**Task prompt:** For this exercise, return exactly the lines of the material below that begin at the one with "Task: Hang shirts" and stop after the one with "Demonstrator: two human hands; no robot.".

**The data:**
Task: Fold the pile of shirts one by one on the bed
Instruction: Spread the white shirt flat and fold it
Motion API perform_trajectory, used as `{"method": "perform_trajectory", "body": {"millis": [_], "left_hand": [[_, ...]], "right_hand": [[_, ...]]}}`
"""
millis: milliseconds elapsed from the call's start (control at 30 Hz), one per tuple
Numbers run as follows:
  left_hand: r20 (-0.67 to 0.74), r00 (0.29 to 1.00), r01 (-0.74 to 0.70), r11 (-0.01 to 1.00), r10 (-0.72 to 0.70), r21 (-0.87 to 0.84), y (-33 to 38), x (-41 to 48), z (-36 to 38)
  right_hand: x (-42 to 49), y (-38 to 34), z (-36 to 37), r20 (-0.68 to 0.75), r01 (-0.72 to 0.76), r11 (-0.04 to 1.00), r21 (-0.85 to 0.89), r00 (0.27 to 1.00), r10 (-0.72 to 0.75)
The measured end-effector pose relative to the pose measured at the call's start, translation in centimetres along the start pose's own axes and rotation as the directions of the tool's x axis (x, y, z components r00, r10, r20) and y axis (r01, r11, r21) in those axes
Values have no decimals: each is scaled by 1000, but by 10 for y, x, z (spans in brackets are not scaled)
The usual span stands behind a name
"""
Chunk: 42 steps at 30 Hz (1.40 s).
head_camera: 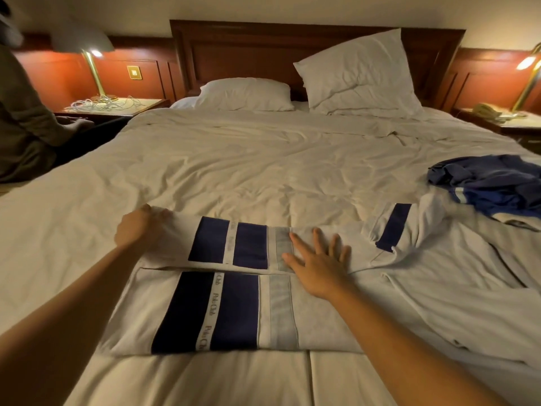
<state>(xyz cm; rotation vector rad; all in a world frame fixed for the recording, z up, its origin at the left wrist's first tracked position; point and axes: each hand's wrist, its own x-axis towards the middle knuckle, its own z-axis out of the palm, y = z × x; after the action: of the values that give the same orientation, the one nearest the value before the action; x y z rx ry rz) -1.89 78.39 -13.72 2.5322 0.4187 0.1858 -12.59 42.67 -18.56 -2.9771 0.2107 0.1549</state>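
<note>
A white shirt with navy and grey stripes (234, 312) lies partly folded on the near part of the bed (248, 171). My left hand (137, 224) pinches its far left edge. Flat on the grey stripe rests my right hand (317, 259), fingers spread. A striped sleeve (392, 230) sticks out to the right. At the bed's right edge lies a crumpled blue shirt (491, 186), on top of more white cloth (468, 303).
Two white pillows (246, 93) (360, 74) lean at the wooden headboard. A person sits at the far left (23, 118) beside a nightstand with cables (105, 105) and a lamp. Another nightstand with a phone (494, 112) stands at the right.
</note>
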Motion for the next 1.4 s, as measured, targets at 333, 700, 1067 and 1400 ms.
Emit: {"method": "perform_trajectory", "body": {"millis": [333, 700, 1067, 1400], "left_hand": [[214, 934, -287, 957, 286, -28, -5, -25, -3], [177, 944, -326, 858, 277, 396, 46, -82, 34], [371, 766, -536, 840, 525, -82, 268, -192, 167], [498, 730, 75, 669, 469, -739, 329, -188, 208]], "right_hand": [[-4, -1, -3, 27, -26, 1000, -14, 999, 26], [-17, 78, -78, -114, 171, 952, 252, 983, -147], [47, 247, -116, -334, 34, 926, 377, 937, 101], [86, 289, -113, -228, -152, 902, 405, 938, 260]]}}
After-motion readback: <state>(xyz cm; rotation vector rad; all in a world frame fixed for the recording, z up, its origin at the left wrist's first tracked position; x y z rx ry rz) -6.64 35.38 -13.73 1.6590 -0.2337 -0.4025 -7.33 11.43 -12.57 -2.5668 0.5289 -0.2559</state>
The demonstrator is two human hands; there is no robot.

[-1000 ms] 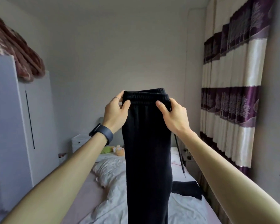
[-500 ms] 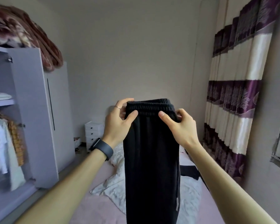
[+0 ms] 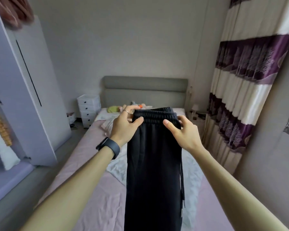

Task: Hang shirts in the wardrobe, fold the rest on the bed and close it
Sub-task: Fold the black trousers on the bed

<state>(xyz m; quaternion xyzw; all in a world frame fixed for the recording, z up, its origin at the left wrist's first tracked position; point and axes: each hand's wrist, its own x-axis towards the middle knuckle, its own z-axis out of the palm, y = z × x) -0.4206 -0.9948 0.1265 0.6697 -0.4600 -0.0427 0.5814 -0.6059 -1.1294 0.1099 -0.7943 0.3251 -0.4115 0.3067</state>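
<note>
Both arms reach forward at centre frame; the left hand (image 3: 123,125) and right hand (image 3: 182,132) pinch the elastic waistband of the black drawstring trousers (image 3: 153,164), hanging over the pink-sheeted bed (image 3: 97,189).

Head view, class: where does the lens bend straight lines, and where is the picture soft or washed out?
Head view: wide-angle lens bows the wardrobe and curtain outward at the edges; the blanket on top is smeared; the curtain's pale bands glare near the top right; the black trousers lose fold detail in the dark; both forearms look stretched.
</note>
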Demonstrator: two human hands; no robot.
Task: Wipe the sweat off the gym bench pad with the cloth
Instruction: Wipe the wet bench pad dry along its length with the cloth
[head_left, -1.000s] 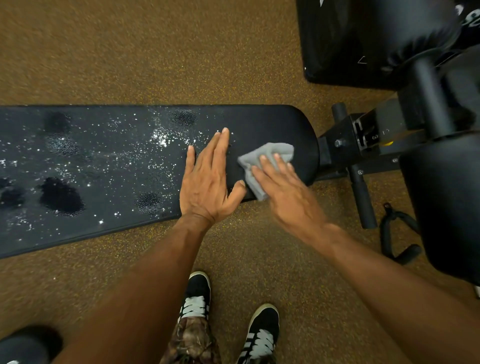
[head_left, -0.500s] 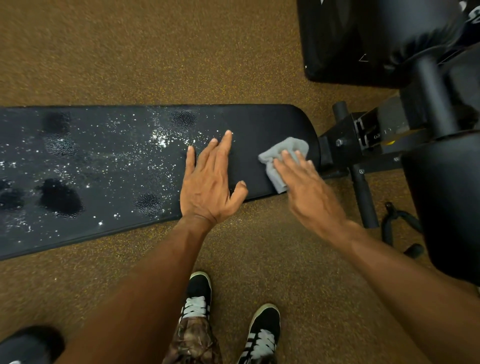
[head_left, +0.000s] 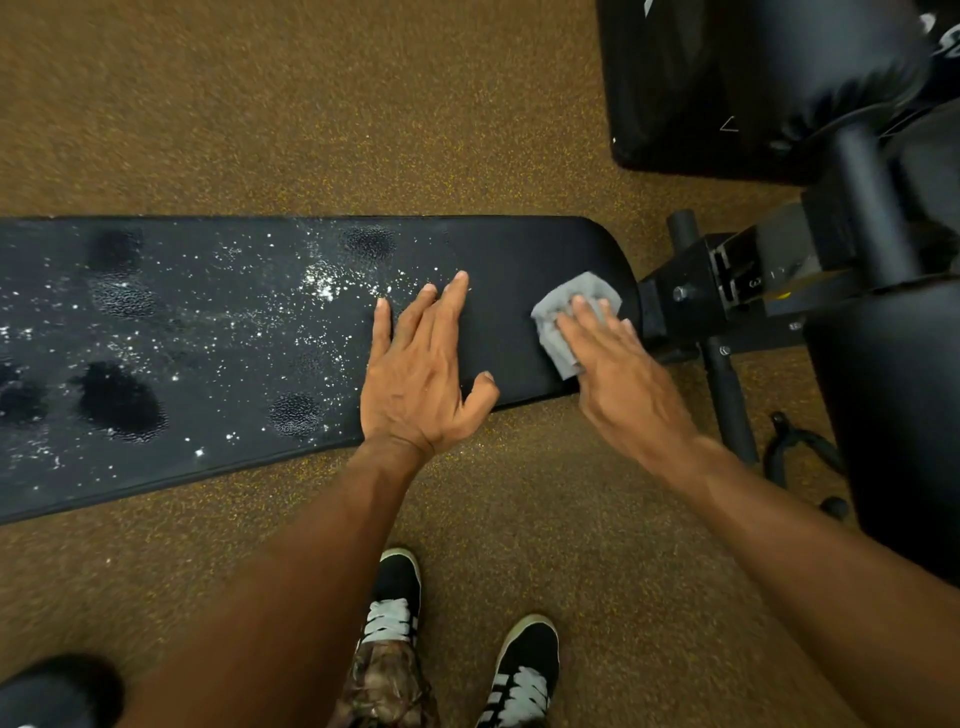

**Exercise solution:**
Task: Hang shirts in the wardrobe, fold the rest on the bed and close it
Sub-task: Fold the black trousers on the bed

<state>(xyz m; quaternion xyzw; all in a world frame fixed for the recording, z up, its origin at the left wrist's first tracked position; point and axes: each hand's wrist, its own x-axis towards the middle knuckle, its own z-axis out of the palm, y = z × x) -0.4206 -0.9948 0.1265 0.6697 -0.4600 -0.0427 0.5814 -0.6059 -1.1294 0.1099 -0.7943 0.3251 -0.4115 0.3067</state>
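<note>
Both arms reach forward at centre frame; the left hand (image 3: 123,125) and right hand (image 3: 182,132) pinch the elastic waistband of the black drawstring trousers (image 3: 153,164), hanging over the pink-sheeted bed (image 3: 97,189).

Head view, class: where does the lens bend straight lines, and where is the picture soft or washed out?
Head view: wide-angle lens bows the wardrobe and curtain outward at the edges; the blanket on top is smeared; the curtain's pale bands glare near the top right; the black trousers lose fold detail in the dark; both forearms look stretched.
</note>
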Demonstrator: two human hands; no robot.

The exercise calls for nothing more.